What is the solubility of AgCrO4 (Ksp= 9.0 x 10^-12) in distilled water?

Ag2CrO4 ==> 2Ag^+ + CrO4^2-

...x........2x.......x

Ksp = (Ag^+)^2(CrO4^2-)
Substitute and solve for x = (CrO4^2-) = (Ag2CrO4)

To determine the solubility of AgCrO4 (silver chromate) in distilled water, you need to use the solubility product constant (Ksp) provided.

The Ksp value for AgCrO4 indicates the equilibrium constant for the dissolution of AgCrO4 in water.
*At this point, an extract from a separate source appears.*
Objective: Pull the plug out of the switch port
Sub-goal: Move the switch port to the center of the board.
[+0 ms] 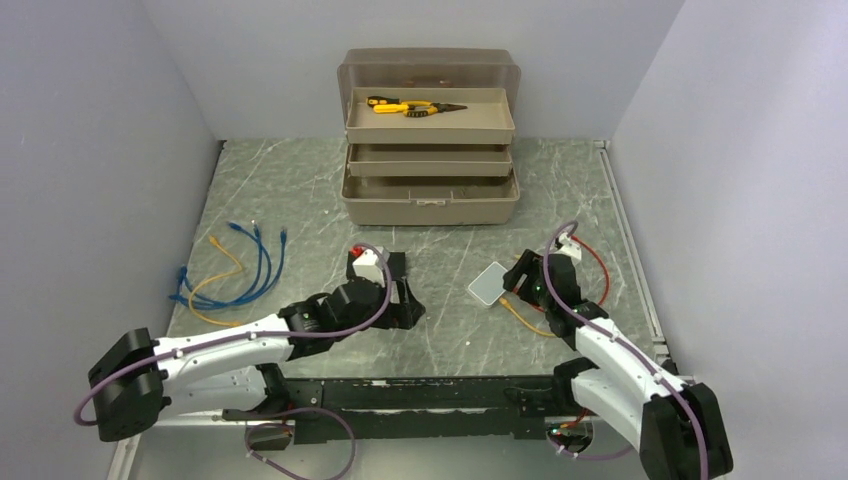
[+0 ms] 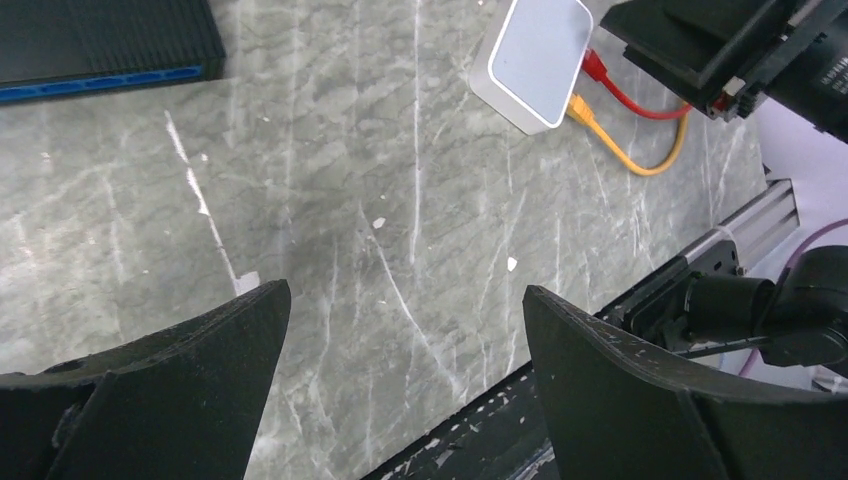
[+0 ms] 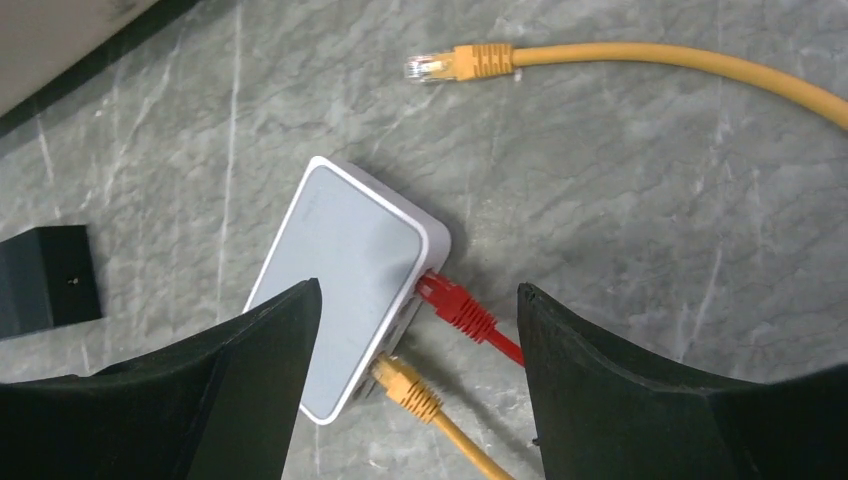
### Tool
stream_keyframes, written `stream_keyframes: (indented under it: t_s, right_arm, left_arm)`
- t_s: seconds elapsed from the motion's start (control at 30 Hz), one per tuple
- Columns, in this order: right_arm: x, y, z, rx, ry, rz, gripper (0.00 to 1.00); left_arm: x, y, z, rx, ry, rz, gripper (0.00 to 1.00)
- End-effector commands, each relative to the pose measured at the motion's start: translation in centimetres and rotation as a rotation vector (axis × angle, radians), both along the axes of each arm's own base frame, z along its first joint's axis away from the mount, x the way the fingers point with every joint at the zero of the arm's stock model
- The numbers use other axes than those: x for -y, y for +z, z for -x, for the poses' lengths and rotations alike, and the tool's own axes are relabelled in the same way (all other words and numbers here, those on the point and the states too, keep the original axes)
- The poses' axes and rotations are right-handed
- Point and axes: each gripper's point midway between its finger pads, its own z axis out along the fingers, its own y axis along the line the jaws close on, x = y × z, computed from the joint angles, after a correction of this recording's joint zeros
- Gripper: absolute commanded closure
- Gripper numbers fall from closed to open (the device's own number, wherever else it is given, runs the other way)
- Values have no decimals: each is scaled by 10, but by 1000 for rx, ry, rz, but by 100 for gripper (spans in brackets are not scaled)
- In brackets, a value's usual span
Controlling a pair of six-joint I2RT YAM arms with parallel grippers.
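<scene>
The flat black switch [image 1: 390, 264] lies mid-table, and its blue-edged side shows in the left wrist view [image 2: 100, 40]. I see no plug in it. My left gripper [image 1: 408, 306] hangs open and empty just in front of it, over bare table [image 2: 405, 300]. A small white box [image 3: 345, 270] lies to the right with a red plug [image 3: 455, 305] and an orange plug [image 3: 405, 385] in its side. My right gripper [image 3: 418, 295] is open above those plugs, touching nothing. It also shows in the top view [image 1: 515, 282].
An open beige toolbox [image 1: 430, 140] with yellow pliers [image 1: 410, 106] stands at the back. Loose blue and yellow cables [image 1: 235, 270] lie at the left. A loose orange cable end [image 3: 470, 62] lies beyond the white box. A black rail [image 1: 420, 395] runs along the near edge.
</scene>
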Motion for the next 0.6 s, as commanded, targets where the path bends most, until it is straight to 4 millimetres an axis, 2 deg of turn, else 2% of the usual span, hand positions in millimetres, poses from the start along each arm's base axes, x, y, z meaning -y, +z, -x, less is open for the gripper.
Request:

The expression for the solubility product constant is as follows:

AgCrO4 (s) <=> Ag+ (aq) + CrO4^2- (aq)

The Ksp expression for this reaction is:

Ksp = [Ag+] * [CrO4^2-]

In this reaction, one molecule of AgCrO4 dissolves to form one Ag+ ion and one CrO4^2- ion. Therefore, the stoichiometric coefficient for Ag+ and CrO4^2- is both 1.

Now, substitute the solubility of AgCrO4 with 'x', which indicates the concentration of Ag+ and CrO4^2- ions formed in the solution.

Ksp = [Ag+] * [CrO4^2-] = x * x = x^2

The Ksp value given in the question is 9.0 x 10^-12. Therefore, we can write the equation as:

9.0 x 10^-12 = x^2

To solve for 'x', take the square root of both sides of the equation:

sqrt(9.0 x 10^-12) = x

Hence, the solubility of AgCrO4 in distilled water is approximately equal to the square root of the Ksp value, which is 3.0 x 10^-6 M (moles per liter).